> **Task instructions**:
Nothing but the lines from the one containing "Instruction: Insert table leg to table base" through the final line of the listing should appear in the answer, each exactly as written.

(Input data Opens)

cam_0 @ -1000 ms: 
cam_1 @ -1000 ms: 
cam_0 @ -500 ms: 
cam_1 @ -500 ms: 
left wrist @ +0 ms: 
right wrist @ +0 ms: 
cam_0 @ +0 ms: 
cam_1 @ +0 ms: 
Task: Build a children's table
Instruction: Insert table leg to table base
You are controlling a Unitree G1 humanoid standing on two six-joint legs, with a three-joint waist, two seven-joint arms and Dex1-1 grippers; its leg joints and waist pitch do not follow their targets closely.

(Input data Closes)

> **Answer to this problem**:
Instruction: Insert table leg to table base
You are controlling a Unitree G1 humanoid standing on two six-joint legs, with a three-joint waist, two seven-joint arms and Dex1-1 grippers; its leg joints and waist pitch do not follow their targets closely.

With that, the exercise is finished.